Where do the values being mapped come from? If they are constrained values for draws from the posterior, they should be mathematically invertible. If they're new values, then there may be no way to deal with the overflow.

One thing to do is regularize with priors to keep estimates from degenerating to boundaries.

crsh commented 3 years ago

We don't use atanh. The full set of transforms for constraints is documented in the Reference Manual chapter on Constraint Transforms.

Sorry, I'm a little confused. From what I understand, the section you link to lists the inverse hyperbolic tangent transform for cholesky-factorized correlation matrices. The variable L_1[2,1] that is transformed to infinity is the off-diagnoal of a 2x2 correlation matrix. I also verfied that applying atanh to other draws yields the same values as those returned by unconstrain_pars(). What am I missing?

One thing to do is regularize with priors to keep estimates from degenerating to boundaries.

Good point. In my case, there's definitley room to make the LKJ-prior more informative.

bob-carpenter commented 3 years ago

lists the inverse hyperbolic tangent transform for cholesky-factorized correlation matrices.

I was the one who was confused. I thought we were talking about an upper-and-lower bounded scalar, for which we use inverse logit.

For a 2 x 2 correlation matrix, that off-diagonal in the Cholesky is the only free parameter, because the rows have to be unit length with positive diagonals. What must be happening is that it's running off to +/- 1 correlation, which is toward +/- inf on the unconstrained scale. So is the value being unconstrained equal to -1 or 1? If so, there's no finite transform. Regularization could help here.

The other way to parameterize a 2 x 2 correlation matrix is with a correlation constrained to be between [-1, 1],

parameters {
  real<lower=-1, upper=1> rho;
}
transformed parameters {
  corr_matrix[2] Sigma = [[1, rho], [rho, 1]];
}
model {
  (rho + 1) / 2 ~ beta(a, b);  // affine rescaling doesn't need Jacobian

The cost to factor a 2 x 2 covariance matrix is pretty trivial.

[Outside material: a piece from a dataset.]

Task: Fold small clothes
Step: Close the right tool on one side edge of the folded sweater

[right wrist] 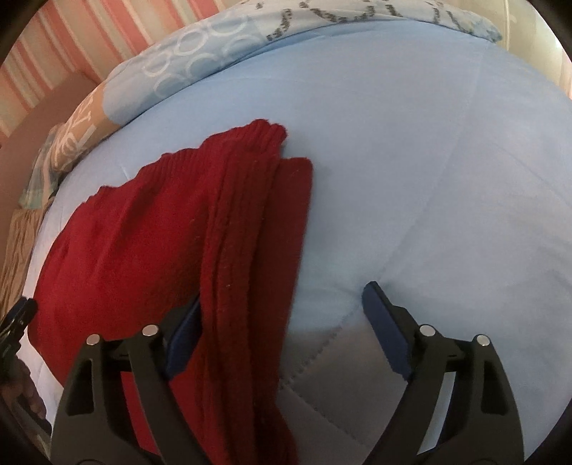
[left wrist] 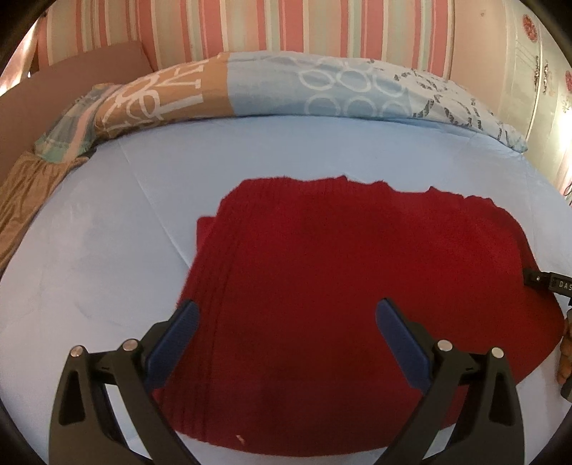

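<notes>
The bed (left wrist: 107, 221), covered in a pale blue sheet, fills both views, with a patterned duvet (left wrist: 321, 89) bunched along its far edge below a striped wall (left wrist: 250, 25). A red knit sweater (left wrist: 357, 257) lies spread on the sheet, partly folded; in the right wrist view a ribbed fold of it runs toward the camera. The left claw (left wrist: 287, 314) hangs over the sweater's near part with its jaws wide apart and nothing pressed between its blue pads (left wrist: 400, 339). The right claw (right wrist: 282, 302) stands partly open astride the sweater's right edge: the ribbed fold lies between the jaws, hiding the left tip, while the right pad (right wrist: 384, 329) is clear of it over bare sheet.
</notes>
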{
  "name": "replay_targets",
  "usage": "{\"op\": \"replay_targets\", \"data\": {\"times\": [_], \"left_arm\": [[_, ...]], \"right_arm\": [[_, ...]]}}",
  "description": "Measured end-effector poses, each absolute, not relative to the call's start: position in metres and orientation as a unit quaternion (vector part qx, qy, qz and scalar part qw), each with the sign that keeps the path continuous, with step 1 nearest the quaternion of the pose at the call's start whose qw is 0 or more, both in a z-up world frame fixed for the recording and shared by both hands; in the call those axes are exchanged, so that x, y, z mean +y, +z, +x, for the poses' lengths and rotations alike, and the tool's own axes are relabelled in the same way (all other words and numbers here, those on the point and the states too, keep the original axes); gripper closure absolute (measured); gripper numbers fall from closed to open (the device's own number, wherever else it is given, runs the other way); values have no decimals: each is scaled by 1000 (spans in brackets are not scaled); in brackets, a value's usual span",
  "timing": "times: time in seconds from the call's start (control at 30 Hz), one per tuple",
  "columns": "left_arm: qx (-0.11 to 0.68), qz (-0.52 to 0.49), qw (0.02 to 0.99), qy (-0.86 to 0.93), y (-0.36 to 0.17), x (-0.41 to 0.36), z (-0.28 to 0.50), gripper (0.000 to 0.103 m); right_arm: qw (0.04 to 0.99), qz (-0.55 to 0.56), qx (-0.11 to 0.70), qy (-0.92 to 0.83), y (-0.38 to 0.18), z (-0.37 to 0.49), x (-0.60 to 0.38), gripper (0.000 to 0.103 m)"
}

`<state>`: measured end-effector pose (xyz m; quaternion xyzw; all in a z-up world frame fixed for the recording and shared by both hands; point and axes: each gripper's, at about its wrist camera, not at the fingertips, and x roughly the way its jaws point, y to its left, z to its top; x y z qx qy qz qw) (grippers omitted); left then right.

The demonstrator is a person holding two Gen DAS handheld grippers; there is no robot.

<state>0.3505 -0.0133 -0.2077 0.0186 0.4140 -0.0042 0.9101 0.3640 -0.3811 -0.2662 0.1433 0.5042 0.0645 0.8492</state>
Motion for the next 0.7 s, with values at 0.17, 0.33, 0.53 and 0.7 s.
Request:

crsh commented 3 years ago

So is the value being unconstrained equal to -1 or 1?

Yes, it's exactly 1 and transforms to inf.

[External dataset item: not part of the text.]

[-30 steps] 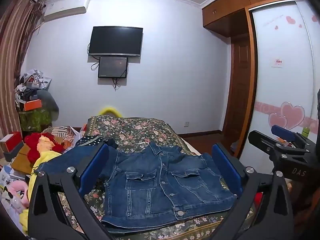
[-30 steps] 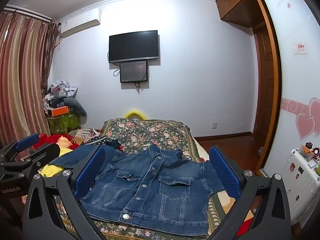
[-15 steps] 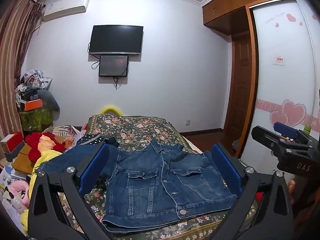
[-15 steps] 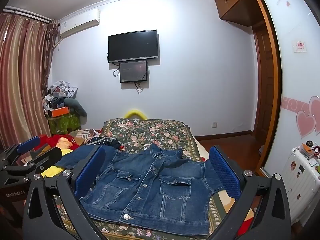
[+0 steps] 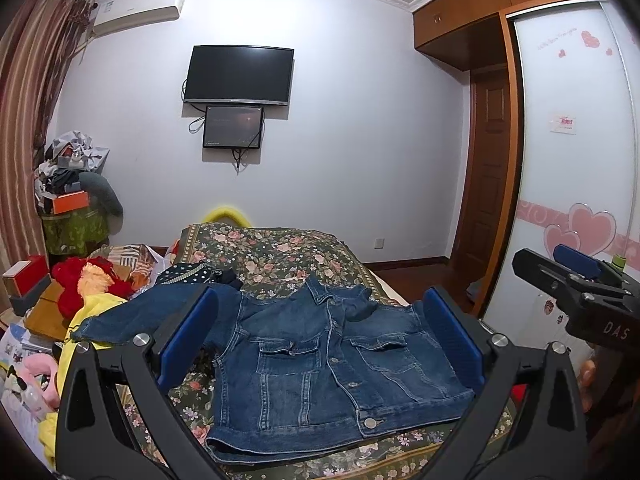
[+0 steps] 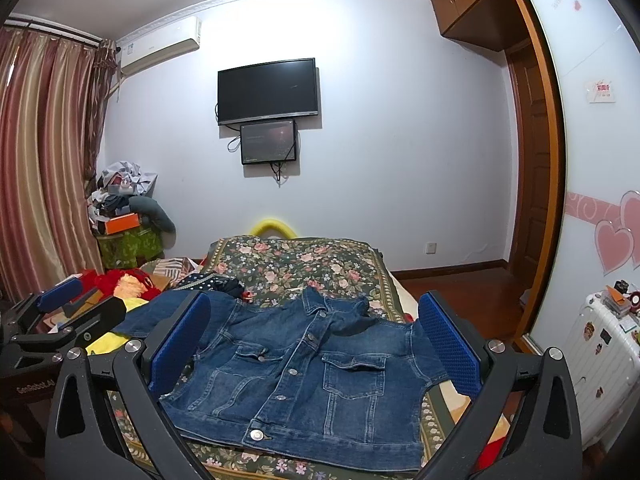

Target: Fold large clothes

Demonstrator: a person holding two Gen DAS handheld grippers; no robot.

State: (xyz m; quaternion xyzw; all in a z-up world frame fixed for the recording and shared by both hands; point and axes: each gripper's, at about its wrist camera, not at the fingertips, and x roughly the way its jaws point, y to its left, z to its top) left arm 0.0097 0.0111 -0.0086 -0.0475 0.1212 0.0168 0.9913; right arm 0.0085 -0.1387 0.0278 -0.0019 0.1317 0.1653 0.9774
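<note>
A blue denim jacket (image 5: 320,360) lies buttoned and front up on the floral bedspread (image 5: 280,252). Its left sleeve stretches out to the left; its right sleeve is folded across the chest. It also shows in the right wrist view (image 6: 312,372). My left gripper (image 5: 320,340) is open and empty, held above the near part of the jacket. My right gripper (image 6: 316,340) is open and empty too, above the jacket. Each gripper appears at the edge of the other's view, the right one (image 5: 580,300) and the left one (image 6: 60,328).
A pile of red and yellow clothes and toys (image 5: 88,288) lies left of the bed. A dark dotted garment (image 5: 192,276) sits by the jacket's left shoulder. A white suitcase (image 6: 600,360) stands at the right, by the wardrobe door (image 5: 580,160).
Both grippers have drifted slightly, so the room has shifted a little in the views. The jacket has not moved and both grippers stay open.
</note>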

Thanks for the suggested parameterization. Given that samples this extreme occur only very rarely in my case, I think I will simply regularize by using a more informative prior so I can stick with the brms interface for my simulations.

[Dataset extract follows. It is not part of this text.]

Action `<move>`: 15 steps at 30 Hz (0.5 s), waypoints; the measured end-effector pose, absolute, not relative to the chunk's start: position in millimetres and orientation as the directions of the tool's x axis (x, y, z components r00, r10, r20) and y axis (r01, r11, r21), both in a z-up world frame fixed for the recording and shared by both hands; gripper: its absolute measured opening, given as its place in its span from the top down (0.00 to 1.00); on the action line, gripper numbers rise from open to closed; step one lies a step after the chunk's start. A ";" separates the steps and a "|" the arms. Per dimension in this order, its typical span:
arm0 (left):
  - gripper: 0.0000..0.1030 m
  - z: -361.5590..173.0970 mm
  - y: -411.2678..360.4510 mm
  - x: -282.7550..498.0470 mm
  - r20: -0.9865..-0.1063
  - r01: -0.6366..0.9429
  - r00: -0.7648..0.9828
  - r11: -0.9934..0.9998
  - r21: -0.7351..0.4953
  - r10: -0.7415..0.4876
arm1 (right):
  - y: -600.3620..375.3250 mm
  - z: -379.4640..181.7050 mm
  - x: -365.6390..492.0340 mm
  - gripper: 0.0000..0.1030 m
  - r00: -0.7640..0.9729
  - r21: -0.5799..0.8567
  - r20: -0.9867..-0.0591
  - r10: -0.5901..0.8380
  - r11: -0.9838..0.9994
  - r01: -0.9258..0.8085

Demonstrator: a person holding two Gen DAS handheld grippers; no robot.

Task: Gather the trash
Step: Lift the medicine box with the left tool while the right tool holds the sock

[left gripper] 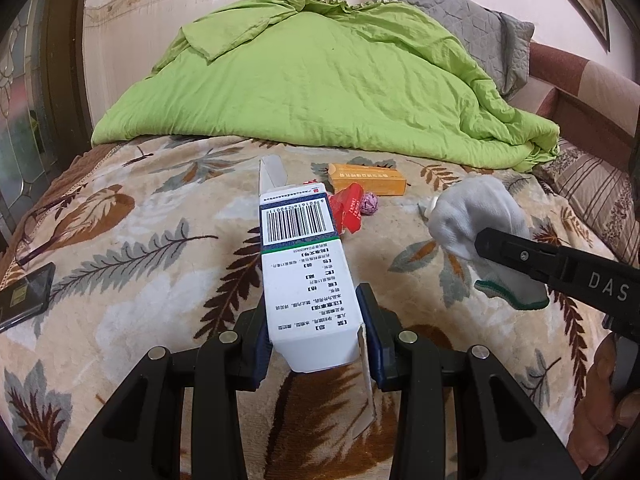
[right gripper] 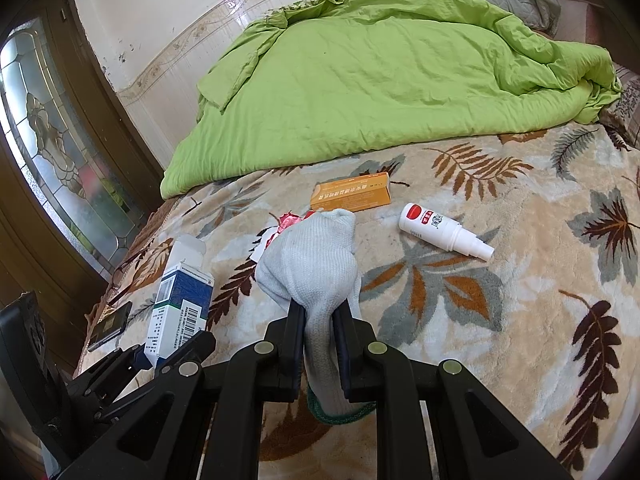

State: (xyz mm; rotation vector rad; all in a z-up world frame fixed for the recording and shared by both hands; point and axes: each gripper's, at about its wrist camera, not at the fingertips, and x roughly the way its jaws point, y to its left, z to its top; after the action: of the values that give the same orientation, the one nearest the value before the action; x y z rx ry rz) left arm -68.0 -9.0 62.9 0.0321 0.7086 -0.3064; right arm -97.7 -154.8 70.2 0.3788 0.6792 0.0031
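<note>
My left gripper (left gripper: pixel 316 320) is shut on a white and blue carton (left gripper: pixel 304 272) with a barcode, held above the bed; it also shows in the right wrist view (right gripper: pixel 180 300). My right gripper (right gripper: pixel 316 320) is shut on a grey-white sock with a green cuff (right gripper: pixel 312 268), seen in the left wrist view (left gripper: pixel 476 220) to the right of the carton. On the leaf-patterned blanket (right gripper: pixel 500 320) lie an orange box (right gripper: pixel 352 196), red wrappers (left gripper: pixel 350 206) and a white spray bottle with a red label (right gripper: pixel 436 230).
A rumpled green duvet (left gripper: pixel 320 72) covers the far half of the bed, with a grey pillow (left gripper: pixel 472 28) behind it. A dark phone (left gripper: pixel 24 296) and glasses (left gripper: pixel 44 236) lie at the left bed edge. A door with patterned glass (right gripper: pixel 60 140) stands left.
</note>
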 end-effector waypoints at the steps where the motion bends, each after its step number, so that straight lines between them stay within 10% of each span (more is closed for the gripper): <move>1: 0.64 63.4 -9.3 -68.6 -0.643 0.293 0.716 0.953 -0.079 -0.273 | -155.3 70.5 -98.3 0.85 0.782 0.344 -0.611 0.124 0.931 0.121; 15: 0.64 81.1 -32.3 -105.2 -0.584 0.461 0.692 0.882 -0.093 -0.424 | -182.0 95.8 -169.8 0.85 0.841 0.467 -0.532 0.103 0.864 0.189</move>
State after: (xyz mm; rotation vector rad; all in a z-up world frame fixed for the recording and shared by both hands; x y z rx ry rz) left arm -105.2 -32.3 81.1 0.0623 0.6370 -0.4944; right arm -169.8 -182.0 95.8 0.5337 0.5777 -0.0479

If there is no other way to address this, I wonder how bridgesampling could address this issue on their end. Could the bridgesampler ignore draws that contain infinities? This will probably bias the estimates, but may not be a big problem as long as the number of discarded samples is low (in this case it's 1/120.000)?

bob-carpenter commented 3 years ago

I'm afraid I don't know. I think this'll have to be an issue for whichever package is using bridgesampling. It may be that they can bypass the round trip to constrained parameters. I'm pinging @paul-buerkner and @bgoodri and @jgabry who should have a better sense than me if and where this can be addressed.